Chicago Tribune transport columnist John Hilkevich is shocked—shocked!—this morning to find that Chicago parking tickets are up 26% this year:
The stepped-up enforcement contributed to a $7 million year-over-year increase in parking ticket revenue, which totaled $119.2 million from January through August, the Chicago Department of Revenue reported.
Fines assessed from tickets go to the city's nearly depleted general fund. Revenue collected from a four-fold increase in parking rates this year is kept by Chicago Parking Meters LLC, which paid the city $1.15 billion as part of a 75-year lease to manage on-street parking.
The extra emphasis on enforcement may be contributing to an abundance of parking spaces in many parts of the city where finding street parking was previously luck of the draw.
The clampdown also is discouraging some suburbanites and others to limit their trips to the city.

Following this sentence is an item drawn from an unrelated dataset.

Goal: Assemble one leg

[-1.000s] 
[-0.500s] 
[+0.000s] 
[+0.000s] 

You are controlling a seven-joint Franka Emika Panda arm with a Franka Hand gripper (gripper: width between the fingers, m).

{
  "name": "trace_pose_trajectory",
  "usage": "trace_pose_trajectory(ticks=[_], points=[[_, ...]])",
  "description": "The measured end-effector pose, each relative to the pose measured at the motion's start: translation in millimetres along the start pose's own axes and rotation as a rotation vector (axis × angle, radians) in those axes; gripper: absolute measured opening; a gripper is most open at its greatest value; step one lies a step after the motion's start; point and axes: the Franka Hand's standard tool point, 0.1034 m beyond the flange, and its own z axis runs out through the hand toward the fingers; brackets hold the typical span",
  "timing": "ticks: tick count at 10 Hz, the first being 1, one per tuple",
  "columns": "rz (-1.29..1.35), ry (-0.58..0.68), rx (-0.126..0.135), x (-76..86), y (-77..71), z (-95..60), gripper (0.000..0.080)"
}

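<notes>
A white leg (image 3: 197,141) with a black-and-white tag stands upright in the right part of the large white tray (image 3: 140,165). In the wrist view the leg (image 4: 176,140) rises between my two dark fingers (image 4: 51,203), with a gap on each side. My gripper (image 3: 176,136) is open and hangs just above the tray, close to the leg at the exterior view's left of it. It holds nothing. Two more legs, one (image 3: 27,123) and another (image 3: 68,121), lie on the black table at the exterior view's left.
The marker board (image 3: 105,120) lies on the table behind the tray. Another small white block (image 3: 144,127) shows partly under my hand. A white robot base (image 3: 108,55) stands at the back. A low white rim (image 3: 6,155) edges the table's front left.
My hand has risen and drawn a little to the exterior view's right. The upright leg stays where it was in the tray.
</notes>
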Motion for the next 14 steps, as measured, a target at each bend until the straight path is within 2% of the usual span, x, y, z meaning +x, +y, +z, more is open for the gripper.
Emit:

Discouraging? No kidding. I'm in North Carolina this weekend, where I took advantage of a clothing sale I could have gone to at the same store in Chicago, because even N.C.'s 7.5% sales tax is better than downtown Chicago's 10.5%. (Maine was just too far to go for one suit.)
Mayor Daley fils has done some great things for Chicago, but the biggest things—privitization of public assets, unbelievable taxation, etc.—threaten his legacy. Perhaps now that we don't have the distraction of the 2016 Olympics anymore, he'll turn his energies toward making the city more financially livable again.